Qu’est-ce qu’une «zone de turbulence sévère»?

Coup d'oeil sur cet article

Le vol AC33 d’Air Canada qui a rebroussé chemin, jeudi, pour atterrir d’urgence à Honolulu, pourrait avoir rencontré une «zone de turbulence sévère» inattendue, avance un expert.

Selon le commandant de bord Dominic Daoust, l’avion d’Air Canada a probablement rencontré une zone de turbulence sévère que les cartes météo n’avaient pas été en mesure de détecter avant le décollage.

«La plupart [des turbulences], on peut les anticiper, on les a vues sur nos cartes météo avant notre départ. S’il y a des zones de turbulence sévères, les routes des plans de vol vont les éviter», a-t-il expliqué, ajoutant que les surprises sont malgré tout possibles.

«C’est la raison pour laquelle la plupart des lignes aériennes vous demandent de garder votre ceinture attachée même quand vous êtes dans votre siège, a-t-il ajouté. Il y a toujours une petite incertitude quand vient le temps de prévoir la turbulence, surtout la turbulence sévère.»

Ces pertes momentanées de contrôle de l’avion sont habituellement causées par une «météo convective», soit la présence d’orages, ou les courants-jets. Lorsqu’un appareil se trouve dans ce genre de conditions – que le commun des mortels qualifie souvent de «poches d’air» –, l’avion peut subitement perdre de l’altitude et ainsi entraîner des blessures chez les passagers.

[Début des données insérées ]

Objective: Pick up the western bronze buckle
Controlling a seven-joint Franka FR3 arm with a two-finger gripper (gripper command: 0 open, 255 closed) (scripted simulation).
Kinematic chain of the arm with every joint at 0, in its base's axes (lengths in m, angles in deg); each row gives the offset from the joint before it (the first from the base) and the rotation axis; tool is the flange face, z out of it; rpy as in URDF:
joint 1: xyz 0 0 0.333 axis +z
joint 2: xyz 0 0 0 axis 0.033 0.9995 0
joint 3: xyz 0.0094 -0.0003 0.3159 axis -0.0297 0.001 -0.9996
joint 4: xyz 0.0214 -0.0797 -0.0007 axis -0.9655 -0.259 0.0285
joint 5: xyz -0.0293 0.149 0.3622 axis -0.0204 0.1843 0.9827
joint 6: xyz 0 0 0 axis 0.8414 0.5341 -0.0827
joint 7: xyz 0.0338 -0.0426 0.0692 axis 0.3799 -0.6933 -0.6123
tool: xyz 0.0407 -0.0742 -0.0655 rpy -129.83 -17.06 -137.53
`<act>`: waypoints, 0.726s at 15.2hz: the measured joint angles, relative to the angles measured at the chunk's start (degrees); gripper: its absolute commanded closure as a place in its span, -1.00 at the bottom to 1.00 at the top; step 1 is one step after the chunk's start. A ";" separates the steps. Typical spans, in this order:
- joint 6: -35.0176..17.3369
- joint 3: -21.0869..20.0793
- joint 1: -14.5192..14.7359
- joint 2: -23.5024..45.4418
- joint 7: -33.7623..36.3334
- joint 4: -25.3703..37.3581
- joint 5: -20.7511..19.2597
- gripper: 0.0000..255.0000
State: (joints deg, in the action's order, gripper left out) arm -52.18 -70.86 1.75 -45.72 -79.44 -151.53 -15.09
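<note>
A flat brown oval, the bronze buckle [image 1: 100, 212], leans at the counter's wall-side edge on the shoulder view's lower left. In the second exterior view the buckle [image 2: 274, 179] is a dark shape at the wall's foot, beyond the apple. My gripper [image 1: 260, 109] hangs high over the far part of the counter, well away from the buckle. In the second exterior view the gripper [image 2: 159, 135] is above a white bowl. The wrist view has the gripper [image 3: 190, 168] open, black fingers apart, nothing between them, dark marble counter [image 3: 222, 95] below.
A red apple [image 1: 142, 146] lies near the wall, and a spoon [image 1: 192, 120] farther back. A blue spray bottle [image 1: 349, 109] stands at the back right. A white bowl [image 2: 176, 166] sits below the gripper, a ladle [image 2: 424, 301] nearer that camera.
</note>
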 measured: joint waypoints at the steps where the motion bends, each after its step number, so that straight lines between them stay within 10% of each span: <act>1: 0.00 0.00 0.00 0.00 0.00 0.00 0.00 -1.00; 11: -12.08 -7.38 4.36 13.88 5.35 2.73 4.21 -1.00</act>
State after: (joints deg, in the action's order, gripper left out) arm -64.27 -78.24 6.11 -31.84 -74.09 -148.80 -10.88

«Les orages ont tendance à être comme une colonne verticale dans le ciel, image le commandant de bord Dominic Daoust. C’est ce qui peut faire en sorte que l’avion va être projeté vers le haut ou vers le bas pendant quelques secondes.»

Maintenant atterri à Honolulu, le pilote de l’appareil de type 777-200 doit entrer dans son carnet de vol que l’avion a traversé une zone de turbulence sévère, indique le commandant de bord. Les mécaniciens doivent ensuite procéder à une évaluation spécifique de l’avion avant de lui permettre de redécoller.